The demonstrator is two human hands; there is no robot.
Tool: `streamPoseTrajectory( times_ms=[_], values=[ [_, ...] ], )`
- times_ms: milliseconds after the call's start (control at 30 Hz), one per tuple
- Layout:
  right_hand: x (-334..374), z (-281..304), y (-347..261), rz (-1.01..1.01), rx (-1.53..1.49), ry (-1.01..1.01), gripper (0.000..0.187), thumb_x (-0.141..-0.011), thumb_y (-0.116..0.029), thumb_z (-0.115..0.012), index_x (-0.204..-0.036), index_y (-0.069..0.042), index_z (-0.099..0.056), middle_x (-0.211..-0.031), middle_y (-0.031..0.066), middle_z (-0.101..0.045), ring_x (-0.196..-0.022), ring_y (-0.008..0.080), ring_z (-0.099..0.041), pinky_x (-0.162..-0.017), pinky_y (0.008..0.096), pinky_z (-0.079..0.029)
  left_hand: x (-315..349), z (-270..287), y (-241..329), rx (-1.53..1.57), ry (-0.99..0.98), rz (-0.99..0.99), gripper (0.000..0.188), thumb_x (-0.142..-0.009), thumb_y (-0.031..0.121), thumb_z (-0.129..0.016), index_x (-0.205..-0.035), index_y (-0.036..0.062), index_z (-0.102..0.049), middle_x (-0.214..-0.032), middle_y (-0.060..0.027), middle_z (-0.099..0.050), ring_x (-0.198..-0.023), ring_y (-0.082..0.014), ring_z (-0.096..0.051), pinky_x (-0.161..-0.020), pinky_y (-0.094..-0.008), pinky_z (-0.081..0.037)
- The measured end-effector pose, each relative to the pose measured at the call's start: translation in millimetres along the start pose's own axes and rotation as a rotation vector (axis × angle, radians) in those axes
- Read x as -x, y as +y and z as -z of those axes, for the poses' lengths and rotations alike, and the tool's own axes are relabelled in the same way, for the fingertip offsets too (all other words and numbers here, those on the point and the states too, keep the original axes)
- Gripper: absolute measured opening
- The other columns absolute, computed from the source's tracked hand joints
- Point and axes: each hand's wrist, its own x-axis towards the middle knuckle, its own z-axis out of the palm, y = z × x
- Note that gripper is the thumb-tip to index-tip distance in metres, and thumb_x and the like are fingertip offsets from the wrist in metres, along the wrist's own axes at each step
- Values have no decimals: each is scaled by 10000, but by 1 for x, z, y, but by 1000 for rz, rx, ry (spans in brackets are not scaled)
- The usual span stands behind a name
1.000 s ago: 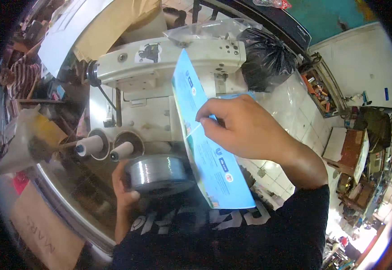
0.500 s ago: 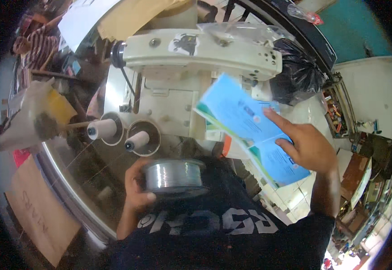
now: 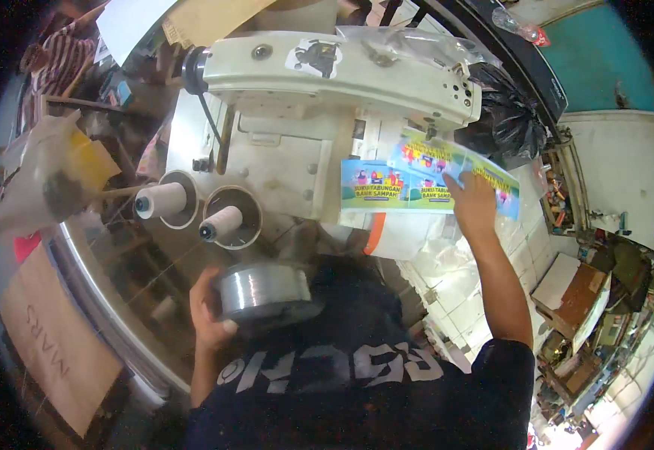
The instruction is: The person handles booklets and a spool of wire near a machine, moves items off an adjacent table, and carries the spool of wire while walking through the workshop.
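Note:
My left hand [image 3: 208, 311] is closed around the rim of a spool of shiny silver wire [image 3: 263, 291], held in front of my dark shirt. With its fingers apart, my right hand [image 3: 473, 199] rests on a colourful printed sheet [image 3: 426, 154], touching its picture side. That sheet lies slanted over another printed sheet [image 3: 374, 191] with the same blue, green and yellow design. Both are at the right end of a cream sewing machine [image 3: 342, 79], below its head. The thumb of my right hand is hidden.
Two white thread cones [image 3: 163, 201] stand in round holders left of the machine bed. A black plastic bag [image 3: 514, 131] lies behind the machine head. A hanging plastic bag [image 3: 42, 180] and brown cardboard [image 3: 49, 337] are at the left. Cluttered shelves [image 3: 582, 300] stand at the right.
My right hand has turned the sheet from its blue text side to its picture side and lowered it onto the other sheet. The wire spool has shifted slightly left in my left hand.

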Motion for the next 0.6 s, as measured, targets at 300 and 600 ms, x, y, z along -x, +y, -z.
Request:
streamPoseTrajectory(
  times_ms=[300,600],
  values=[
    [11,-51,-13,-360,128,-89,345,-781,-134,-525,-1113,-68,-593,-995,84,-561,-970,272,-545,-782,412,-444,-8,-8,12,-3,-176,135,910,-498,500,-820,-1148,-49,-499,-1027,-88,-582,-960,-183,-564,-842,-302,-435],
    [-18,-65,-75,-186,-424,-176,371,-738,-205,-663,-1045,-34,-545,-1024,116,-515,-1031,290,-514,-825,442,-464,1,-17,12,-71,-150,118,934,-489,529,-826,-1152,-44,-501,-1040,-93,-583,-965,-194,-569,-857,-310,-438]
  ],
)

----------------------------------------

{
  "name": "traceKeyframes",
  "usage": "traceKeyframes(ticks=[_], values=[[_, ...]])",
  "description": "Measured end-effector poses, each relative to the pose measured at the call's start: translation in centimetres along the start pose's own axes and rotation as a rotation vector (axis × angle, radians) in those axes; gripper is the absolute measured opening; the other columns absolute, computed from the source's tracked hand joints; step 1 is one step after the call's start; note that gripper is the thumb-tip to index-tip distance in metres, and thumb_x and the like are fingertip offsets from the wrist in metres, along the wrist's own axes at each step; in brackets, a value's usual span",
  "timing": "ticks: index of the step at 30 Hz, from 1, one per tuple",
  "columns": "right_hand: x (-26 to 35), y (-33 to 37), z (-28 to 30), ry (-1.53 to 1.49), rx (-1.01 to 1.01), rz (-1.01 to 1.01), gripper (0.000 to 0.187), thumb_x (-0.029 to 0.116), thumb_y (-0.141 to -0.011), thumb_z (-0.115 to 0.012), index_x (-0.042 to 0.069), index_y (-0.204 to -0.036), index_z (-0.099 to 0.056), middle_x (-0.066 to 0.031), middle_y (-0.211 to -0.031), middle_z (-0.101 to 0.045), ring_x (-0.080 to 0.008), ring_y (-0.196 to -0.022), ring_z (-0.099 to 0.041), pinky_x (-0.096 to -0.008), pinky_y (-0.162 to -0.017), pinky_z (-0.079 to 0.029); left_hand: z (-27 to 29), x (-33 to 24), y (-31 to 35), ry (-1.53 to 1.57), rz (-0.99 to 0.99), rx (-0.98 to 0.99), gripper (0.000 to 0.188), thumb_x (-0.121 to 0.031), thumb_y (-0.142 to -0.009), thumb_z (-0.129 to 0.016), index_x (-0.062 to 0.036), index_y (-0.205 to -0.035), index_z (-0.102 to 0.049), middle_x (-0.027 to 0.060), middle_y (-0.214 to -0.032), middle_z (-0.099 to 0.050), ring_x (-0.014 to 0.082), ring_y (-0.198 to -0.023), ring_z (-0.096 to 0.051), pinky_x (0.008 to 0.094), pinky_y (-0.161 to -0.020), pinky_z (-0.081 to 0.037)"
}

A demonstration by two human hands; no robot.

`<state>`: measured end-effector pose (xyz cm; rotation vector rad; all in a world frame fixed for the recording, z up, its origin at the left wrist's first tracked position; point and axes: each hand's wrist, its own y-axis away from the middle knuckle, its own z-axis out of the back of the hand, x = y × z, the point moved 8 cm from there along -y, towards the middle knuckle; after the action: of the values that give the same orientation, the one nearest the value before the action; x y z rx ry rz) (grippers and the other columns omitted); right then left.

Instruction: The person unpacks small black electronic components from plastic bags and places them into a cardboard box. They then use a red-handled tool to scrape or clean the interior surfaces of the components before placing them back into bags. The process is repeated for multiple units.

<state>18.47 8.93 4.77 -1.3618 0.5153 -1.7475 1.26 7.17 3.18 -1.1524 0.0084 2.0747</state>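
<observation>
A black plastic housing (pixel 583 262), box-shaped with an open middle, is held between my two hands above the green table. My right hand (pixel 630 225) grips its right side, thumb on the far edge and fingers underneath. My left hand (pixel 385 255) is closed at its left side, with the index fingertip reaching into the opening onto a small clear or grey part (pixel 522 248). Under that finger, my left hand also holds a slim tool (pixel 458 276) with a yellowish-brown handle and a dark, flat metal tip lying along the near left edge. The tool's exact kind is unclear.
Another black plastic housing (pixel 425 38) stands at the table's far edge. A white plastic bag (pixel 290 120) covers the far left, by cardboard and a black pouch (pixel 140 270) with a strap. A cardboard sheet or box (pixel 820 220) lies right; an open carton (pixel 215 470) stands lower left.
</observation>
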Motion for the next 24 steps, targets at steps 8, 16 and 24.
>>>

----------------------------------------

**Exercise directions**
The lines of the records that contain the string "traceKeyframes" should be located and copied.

**Solution for this task**
  "name": "traceKeyframes",
  "usage": "traceKeyframes(ticks=[_], values=[[_, ...]])",

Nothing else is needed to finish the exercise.